Turning now to the award for personal injuriesthe evidence discloses that plaintiff's major complaint was *327 an injury to the right shoulder which resulted in continuous pain and discomfort and a limitation in motion. On the day of the accident and immediately following it, the plaintiff testified that he was subject to intense pain. Plaintiff had surgery on the shoulder in the fall of 1965. He remained in the hospital for nine days at that time. Both prior to and after the surgery, every movement or elevation of the right arm resulted in a throbbing and burning sensation in the right shoulder. While the testimony of the three doctors varied to some extent, they all agreed that the plaintiff had only limited movement in his right arm and shoulder and that he had suffered a permanent injury. Dr. Freedman testified that the presence of pain was a permanent condition. Dr. Schroeder testified that the right shoulder muscle was degenerating, that there was an abnormal projection of the bones in the plaintiff's right shoulder, that the right arm was practically useless, and that the extent of adduction of plaintiff's arm was deteriorating. Dr. Nellen's testimony conflicted with that of the other doctors to a certain extent, but he too testified that the plaintiff's injury was permanent. Plaintiff was prescribed pain-killing medication which he was taking up to the time of trial.

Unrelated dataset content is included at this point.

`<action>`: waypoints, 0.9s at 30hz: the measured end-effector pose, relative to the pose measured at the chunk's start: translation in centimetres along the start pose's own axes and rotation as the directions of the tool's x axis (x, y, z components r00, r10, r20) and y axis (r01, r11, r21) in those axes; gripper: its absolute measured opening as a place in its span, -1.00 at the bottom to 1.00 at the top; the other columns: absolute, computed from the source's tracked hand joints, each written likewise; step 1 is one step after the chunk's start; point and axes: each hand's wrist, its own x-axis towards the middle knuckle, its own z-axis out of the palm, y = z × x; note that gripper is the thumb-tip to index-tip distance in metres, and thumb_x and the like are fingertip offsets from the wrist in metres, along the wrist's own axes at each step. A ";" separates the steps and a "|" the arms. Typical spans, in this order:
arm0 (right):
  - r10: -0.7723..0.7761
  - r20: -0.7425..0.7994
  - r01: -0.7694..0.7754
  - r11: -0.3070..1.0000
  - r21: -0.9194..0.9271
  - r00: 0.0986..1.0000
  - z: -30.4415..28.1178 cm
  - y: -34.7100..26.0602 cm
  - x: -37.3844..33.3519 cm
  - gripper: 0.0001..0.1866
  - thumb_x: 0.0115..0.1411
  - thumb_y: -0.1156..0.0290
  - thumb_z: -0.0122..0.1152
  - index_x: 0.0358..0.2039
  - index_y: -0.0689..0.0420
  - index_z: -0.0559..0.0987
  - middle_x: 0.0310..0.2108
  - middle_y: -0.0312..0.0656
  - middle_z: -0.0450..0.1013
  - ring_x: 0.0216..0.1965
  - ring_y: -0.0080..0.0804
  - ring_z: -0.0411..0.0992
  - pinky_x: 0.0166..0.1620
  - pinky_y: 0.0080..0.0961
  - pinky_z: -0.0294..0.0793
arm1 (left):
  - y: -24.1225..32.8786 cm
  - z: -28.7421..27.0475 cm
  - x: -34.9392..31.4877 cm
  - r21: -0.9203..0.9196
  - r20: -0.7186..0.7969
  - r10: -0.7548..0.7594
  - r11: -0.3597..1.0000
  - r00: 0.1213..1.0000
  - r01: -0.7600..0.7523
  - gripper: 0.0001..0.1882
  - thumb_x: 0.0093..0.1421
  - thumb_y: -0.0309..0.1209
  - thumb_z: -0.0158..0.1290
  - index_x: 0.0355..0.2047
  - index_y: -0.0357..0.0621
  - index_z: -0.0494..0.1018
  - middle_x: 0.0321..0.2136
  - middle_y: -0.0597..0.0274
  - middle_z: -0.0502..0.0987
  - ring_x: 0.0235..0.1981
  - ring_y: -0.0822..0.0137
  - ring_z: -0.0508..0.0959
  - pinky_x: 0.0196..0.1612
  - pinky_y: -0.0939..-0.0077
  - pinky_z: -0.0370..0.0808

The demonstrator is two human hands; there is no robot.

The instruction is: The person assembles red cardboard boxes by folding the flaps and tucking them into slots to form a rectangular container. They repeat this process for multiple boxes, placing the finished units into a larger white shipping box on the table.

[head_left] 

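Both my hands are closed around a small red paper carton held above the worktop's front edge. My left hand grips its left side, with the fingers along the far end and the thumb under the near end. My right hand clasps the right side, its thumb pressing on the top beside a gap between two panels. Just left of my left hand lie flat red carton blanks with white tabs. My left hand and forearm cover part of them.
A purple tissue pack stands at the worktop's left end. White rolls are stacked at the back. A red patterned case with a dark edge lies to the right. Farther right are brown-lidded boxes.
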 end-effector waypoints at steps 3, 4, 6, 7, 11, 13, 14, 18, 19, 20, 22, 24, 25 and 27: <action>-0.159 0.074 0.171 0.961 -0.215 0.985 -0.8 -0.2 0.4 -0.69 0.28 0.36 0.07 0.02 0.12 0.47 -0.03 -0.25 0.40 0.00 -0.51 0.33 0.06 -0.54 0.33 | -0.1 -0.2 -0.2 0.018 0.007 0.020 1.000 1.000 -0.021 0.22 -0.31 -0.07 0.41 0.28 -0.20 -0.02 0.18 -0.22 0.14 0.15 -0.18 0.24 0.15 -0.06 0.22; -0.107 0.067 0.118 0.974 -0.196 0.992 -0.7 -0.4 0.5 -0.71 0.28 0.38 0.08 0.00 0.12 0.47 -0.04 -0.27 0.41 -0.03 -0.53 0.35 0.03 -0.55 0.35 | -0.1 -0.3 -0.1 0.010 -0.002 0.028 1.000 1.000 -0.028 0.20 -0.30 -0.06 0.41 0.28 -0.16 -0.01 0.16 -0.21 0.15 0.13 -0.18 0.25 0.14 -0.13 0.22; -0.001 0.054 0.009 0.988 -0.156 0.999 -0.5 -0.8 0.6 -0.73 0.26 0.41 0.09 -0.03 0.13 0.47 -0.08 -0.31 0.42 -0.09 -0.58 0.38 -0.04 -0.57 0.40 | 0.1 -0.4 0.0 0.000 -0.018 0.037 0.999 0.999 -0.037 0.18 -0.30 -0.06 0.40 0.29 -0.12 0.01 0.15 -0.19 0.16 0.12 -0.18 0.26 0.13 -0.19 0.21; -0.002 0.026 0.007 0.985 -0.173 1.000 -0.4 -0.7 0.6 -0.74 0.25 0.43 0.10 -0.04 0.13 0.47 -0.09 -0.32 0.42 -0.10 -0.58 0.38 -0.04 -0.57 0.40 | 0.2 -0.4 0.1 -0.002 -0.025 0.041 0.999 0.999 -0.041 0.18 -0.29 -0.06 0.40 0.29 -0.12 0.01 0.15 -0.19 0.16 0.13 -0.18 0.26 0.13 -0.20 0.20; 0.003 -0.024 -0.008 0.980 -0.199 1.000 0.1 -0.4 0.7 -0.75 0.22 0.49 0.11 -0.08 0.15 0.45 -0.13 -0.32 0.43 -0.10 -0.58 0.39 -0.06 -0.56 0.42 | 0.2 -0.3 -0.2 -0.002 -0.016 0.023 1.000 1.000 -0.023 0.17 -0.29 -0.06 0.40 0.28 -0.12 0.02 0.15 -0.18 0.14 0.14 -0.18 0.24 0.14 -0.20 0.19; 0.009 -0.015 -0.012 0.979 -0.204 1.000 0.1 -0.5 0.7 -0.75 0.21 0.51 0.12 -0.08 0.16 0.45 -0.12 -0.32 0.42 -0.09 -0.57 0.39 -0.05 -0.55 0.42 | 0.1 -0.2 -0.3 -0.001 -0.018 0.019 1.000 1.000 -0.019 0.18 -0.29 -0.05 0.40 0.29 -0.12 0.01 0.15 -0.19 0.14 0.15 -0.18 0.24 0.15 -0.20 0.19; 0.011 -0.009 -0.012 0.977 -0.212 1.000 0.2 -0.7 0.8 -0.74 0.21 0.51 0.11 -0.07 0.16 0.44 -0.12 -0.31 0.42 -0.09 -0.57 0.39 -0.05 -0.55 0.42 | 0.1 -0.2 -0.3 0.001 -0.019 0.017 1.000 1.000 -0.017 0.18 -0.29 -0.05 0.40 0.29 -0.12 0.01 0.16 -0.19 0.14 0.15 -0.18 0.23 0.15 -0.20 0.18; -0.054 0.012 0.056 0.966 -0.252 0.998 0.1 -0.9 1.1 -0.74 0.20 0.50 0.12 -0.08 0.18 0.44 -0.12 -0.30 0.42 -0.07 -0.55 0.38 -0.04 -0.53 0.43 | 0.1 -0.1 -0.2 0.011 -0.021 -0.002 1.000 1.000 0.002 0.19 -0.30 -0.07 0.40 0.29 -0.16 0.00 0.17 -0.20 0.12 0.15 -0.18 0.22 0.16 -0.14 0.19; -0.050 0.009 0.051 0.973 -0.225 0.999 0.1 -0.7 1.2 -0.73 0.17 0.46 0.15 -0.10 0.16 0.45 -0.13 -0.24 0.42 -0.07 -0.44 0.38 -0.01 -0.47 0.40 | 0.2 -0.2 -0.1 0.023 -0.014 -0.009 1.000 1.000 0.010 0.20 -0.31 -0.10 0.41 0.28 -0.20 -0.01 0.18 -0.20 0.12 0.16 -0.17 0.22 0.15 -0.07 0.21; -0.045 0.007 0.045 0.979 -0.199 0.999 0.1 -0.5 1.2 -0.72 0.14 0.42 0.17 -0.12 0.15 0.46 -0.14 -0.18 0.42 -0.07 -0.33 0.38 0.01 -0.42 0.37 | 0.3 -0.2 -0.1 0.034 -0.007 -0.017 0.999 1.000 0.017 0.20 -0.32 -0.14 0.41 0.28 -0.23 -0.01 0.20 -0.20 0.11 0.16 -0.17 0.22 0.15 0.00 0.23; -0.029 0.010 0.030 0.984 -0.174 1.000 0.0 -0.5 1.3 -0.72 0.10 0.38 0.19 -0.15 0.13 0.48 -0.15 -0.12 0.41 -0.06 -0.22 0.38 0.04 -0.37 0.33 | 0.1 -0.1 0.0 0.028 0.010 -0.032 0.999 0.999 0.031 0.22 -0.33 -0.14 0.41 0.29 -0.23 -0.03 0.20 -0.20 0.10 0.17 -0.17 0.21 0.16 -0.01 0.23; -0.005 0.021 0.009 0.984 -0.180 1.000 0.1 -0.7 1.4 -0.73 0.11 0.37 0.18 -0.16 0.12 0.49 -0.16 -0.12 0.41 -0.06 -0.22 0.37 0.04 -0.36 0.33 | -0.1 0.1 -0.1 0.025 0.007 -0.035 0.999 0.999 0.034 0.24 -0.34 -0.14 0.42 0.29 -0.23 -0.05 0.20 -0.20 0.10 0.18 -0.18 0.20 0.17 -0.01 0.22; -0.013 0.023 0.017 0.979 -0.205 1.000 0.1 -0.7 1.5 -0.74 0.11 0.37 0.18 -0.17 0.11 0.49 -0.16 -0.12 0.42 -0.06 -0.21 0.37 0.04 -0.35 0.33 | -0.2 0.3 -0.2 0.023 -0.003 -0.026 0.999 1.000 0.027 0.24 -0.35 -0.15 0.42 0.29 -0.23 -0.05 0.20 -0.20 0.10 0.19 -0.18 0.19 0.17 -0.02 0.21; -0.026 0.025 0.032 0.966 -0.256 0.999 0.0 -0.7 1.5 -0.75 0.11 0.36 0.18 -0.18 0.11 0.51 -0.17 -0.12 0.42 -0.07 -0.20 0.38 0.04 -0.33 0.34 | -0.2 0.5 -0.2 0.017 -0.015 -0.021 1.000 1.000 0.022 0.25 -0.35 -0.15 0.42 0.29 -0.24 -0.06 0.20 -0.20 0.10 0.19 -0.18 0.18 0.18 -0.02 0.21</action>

The evaluation of pain and suffering is peculiarly a jury function. It does not appear that the jury's award for the personal injury was excessive or even high and it must be affirmed.

By the Court.Judgment affirmed.


[1] See sec. 893.205 (1), Stats.

[2] "Amendments of processes, pleadings and proceedings. The court may, at any stage of any action or special proceeding before or after judgment, in furtherance of justice and upon such terms as may be just, amend any process, pleading or proceeding, notwithstanding it may change the action from one at law to one in equity, or from one on contract to one in tort, or vice versa; provided, the amended pleading states a cause of action arising out of the contract, transaction or occurrence or is connected with the subject of the action upon which the original pleading is based."